Дядя Эдэн дернул головой и послал мастеру такой незамутненный взгляд, что могло показаться: возможность упущена и старик вот-вот спросит у него, немного изумившись: «Что-что? О чем ты? Что, нелегко, наверно, было?» — но спустя мгновение, которое одновременно показалось слишком коротким и слишком длинным, сонно моргнул, как ленивая лягушка, приличная бородавка на веке вроде бы прокатилась, «задержавшись» в густой поросли ресниц: «Нелегко было». — «Нам уже это незнакомо», — сказал мастер бесстыдно. «Да уж, сегодня этого представить даже невозможно. Чтобы, скажем, тысячу км пешком». — «Хорошенький автостоп», — сказал господин Дьердь, держа в руке короткую «Мальборо» с той прагматичной беспардонностью, которая, несмотря на свою чистоту и — хочется еще, еще и еще раз подчеркнуть — доброжелательность, неизбежной предвзятостью и преувеличениями создает конфликт поколений и возводит стену отчуждения, и в этом смысле проблематична. Мастер же со своим неприметным стремлением к гармонии как раз старался установить контакт. «Не грузите по кругу, mon ami, не надо». Большой младший брат напустил вокруг себя облако голубоватого дыма. Господин Дьердь любит и умеет не спеша выпить. Мастер хорошо помнит, что господин Дьердь еще в детстве хорошо чувствовал себя среди взрослых.

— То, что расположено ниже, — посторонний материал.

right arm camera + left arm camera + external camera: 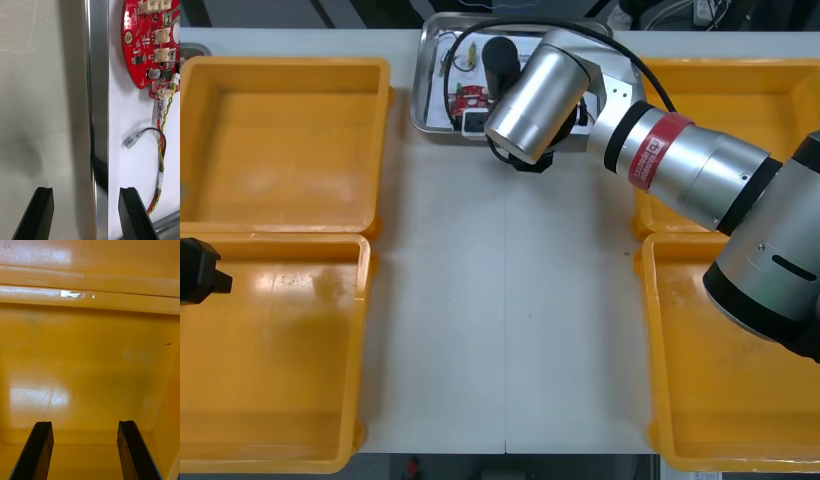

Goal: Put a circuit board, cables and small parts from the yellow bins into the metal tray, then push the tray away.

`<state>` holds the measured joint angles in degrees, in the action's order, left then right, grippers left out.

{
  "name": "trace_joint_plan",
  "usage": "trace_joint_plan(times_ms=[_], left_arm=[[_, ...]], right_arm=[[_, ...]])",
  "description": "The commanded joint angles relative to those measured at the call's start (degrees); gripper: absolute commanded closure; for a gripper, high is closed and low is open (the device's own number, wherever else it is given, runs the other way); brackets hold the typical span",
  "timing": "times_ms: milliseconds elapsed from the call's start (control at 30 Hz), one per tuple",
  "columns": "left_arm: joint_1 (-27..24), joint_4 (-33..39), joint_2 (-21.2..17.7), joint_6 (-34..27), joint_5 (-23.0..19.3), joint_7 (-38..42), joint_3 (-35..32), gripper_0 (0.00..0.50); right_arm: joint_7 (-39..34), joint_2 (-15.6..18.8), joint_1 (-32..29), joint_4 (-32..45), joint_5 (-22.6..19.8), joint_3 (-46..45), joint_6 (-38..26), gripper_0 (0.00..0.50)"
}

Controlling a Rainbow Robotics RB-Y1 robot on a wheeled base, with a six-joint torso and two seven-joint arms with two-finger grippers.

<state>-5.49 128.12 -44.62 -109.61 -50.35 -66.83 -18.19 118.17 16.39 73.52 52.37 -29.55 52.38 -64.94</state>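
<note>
One metal tray (98, 93) holds one circuit board (148, 45), one red-yellow cable (162, 150); right gripper (85, 213) spread astride tray rim; left gripper (85, 452) spread, well apart from tray.

The right arm (660, 155) reaches across the tabletop (500, 330) to the metal tray (423, 100) at its far edge, and its silver wrist (535, 95) covers the tray's near right part. A red circuit board (471, 98) lies in the tray. Yellow bins (280, 140) stand two at each side, and the left pincer (208, 272) hangs over the near left one.
</note>
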Motion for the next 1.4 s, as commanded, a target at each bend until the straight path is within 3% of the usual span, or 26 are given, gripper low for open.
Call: trace_joint_plan(times_ms=[33, 233, 400, 667, 967, 1400], left_arm=[[1.18, 1.79, -2.31, -0.39, -0.36, -4.45, -1.59, 0.0], [1.18, 1.79, -2.31, -0.39, -0.36, -4.45, -1.59, 0.0], [1.18, 1.79, -2.31, -0.39, -0.36, -4.45, -1.59, 0.0], [1.18, 1.79, -2.31, -0.39, -0.36, -4.45, -1.59, 0.0], [1.18, 1.79, -2.31, -0.39, -0.36, -4.45, -1.59, 0.0], [1.18, 1.79, -2.31, -0.39, -0.36, -4.45, -1.59, 0.0]], right_arm=[[1.09, 0.22, 2.51, 8.1, -0.16, -6.94, -8.45, 0.0], [0.39, 2.77, -1.62, 19.44, 0.72, -13.09, -20.93, 0.0], [-1.37, 3.12, -7.43, 29.28, 4.24, -19.5, -31.21, 0.0], [-14.29, 3.21, -12.17, 40.88, 4.68, -26.54, -45.06, 0.0], [-25.54, 4.26, -19.03, 53.89, 4.5, -34.45, -45.06, 0.0], [-39.25, 12.61, -32.74, 71.38, 1.07, -38.49, -45.06, 0.0]])
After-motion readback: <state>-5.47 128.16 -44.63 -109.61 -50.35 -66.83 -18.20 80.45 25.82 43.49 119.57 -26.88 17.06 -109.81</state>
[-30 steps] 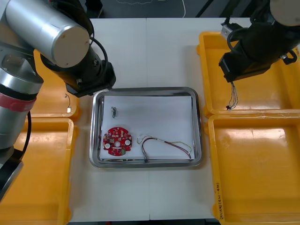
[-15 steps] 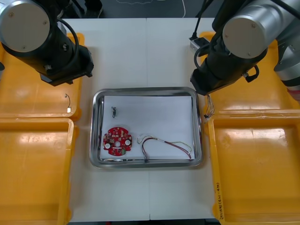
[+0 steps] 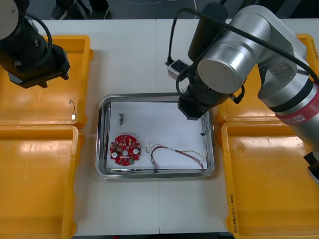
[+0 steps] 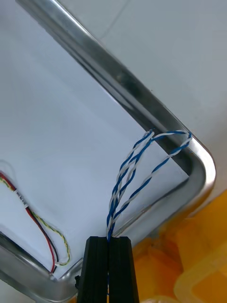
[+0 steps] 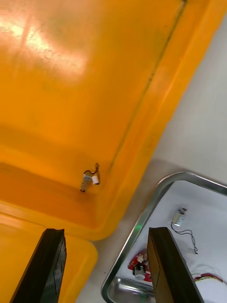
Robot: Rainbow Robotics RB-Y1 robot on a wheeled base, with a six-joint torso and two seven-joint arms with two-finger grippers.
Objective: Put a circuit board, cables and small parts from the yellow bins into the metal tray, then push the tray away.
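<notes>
Above the right side of the shiny metal tray with a white inside, in the middle of the light worktop: right gripper, black fingers pressed together on a twisted blue and white cable. Rises from the fingertips in twisted strands, bends over near the tray's rounded corner and ends close to the rim there; hard to tell whether touching the metal. Seen from above, hangs below the right arm as a thin dark strand just inside the tray's right rim. Already lying in the tray: a round red circuit board at the near left, a red and yellow cable looped along the near edge just to the right of it, and a small metal part with a thin wire toward the far left, apart from the board. Over the far yellow bin on the left: left gripper, fingers spread wide, holding nothing. Beyond those fingers, on the bin floor near the wall that faces the tray, another small metal part with a short black wire. Next to that bin, toward the robot, a second yellow bin. Across the tray on the right, a near yellow bin and a far right yellow bin, the latter partly under the right arm.
</notes>
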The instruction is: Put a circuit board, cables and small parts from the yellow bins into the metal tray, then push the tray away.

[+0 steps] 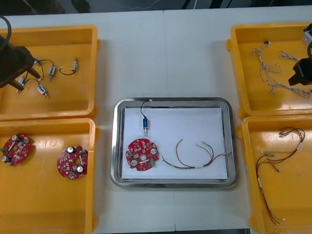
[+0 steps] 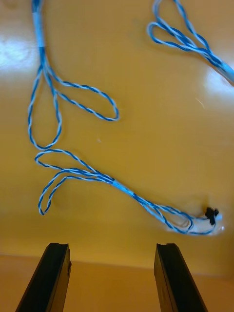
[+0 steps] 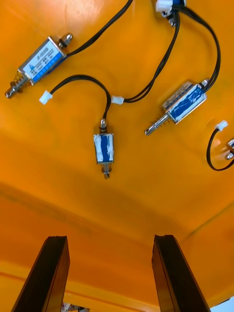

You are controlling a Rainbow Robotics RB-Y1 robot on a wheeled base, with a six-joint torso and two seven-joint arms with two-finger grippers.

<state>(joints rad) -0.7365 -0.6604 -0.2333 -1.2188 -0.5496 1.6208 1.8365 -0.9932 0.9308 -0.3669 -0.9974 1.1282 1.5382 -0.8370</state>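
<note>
So you've got the desk (image 1: pixel 163 54) with four yellow bins (image 1: pixel 43 30) at 10, 8, 2 and 4 o'clock around the metal tray (image 1: pixel 174 184). The tray sits dead centre, I'd guess so both arms can reach it. The left tool (image 3: pixel 109 243) hangs over the 10 o'clock bin, released, fingers apart and grasping nothing. The right tool (image 2: pixel 112 248) is the same deal, spread wide above the 2 o'clock bin. Inside the tray a circuit board (image 1: pixel 142 154) lies at 7 o'clock, a red and yellow cable (image 1: pixel 191 159) is near it at 5 o'clock, and one small metal part (image 1: pixel 145 122) is at 11 o'clock. They're spread out rather than stacked, probably so nothing tangles. What the tray lacks is a twisted blue and white cable (image 2: pixel 122 187). One lies loose on the bin floor right ahead of your right tool's fingers, so that looks like the next grab to me. More small metal parts (image 3: pixel 103 147) lie on the bin floor ahead of the left tool, none of them between its fingers.
</note>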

«Тысячу километров, но так, что отдыхать было нельзя. Кто раз остановится, тому конец. Мы проходили мимо замерзших людей. Некоторые, душа моя еще были живы. Но там уже не помогали. Хватало самого себя тащить. Это было делом жизни и смерти душа моя, точно могу тебе сказать. Мы ели кору деревьев: березы, платана, акации. Береза лучше всего, акация сухая. Когда мы так отступали, поймали партизана. Стою я, значит, на бескрайней равнине с партизаном». Дядя Эдэн по-козлиному засмеялся. «Он нам нужен был там, как, тебе я смело могу сказать, правда ведь, в конце концов, ты уже отец, мы люди взрослые, как корове седло. — (Снова «как козел».) — Подходит ко мне командир, крепкий парень родом из Шомодьи. Господин прапорщик! Кто это? Говорю ему, что партизан. Партиза-ан?! И еще живой? Живой. Сейчас же ликвидировать, душа моя». Дядя Эдэн потянулся вперед. Мастер услужливо подал ему бокал с вином, о содержимом которого по-барски позаботился господин Дьердь. (Да-да!) Концы усов окунулись в вино. «Партизан, ваше здоровье, вкусное винцо, как говорят русские! Из Будафока? Партизан знал, о чем идет речь. Я глубоко заглянул ему в глаза, в нем не было никакой ненависти, и он тоже чувствовал, что я хочу его спасти». — «И… — устраивался он на мягком стуле, — удалось?» — «Знаете, друг мой, я сильно подбадривал старика. Знал я… Я на его месте стал бы обманывать себя или, точнее, его». Дядя Эдэн очень человечно махнул рукой. «Душа моя, ведь там отпустить такого было невозможно. И не будем забывать: если бы я его отпустил, чуть погодя он снова стал бы стрелять в венгров… Он смотрел на меня, верил мне. Я тоже уважал его за смелость. Мы были солдаты. Проходит мимо сержант, я спрашиваю его, возьмется ли. Возьмется, конечно. Отошли они на несколько шагов от дороги. Выстрелил сержант. Партизан продолжал прямо стоять в снегу. Сволочь вы, завопил я, выйдя из себя. Душа моя, в такой момент, в такой ситуации промахнуться — нет греха больше перед страхом смерти». Теперь он поставил бокал обратно; господин Дьердь тотчас же восполнил нехватку вина. «Я дал ему свой пистолет, из него удалось прикончить».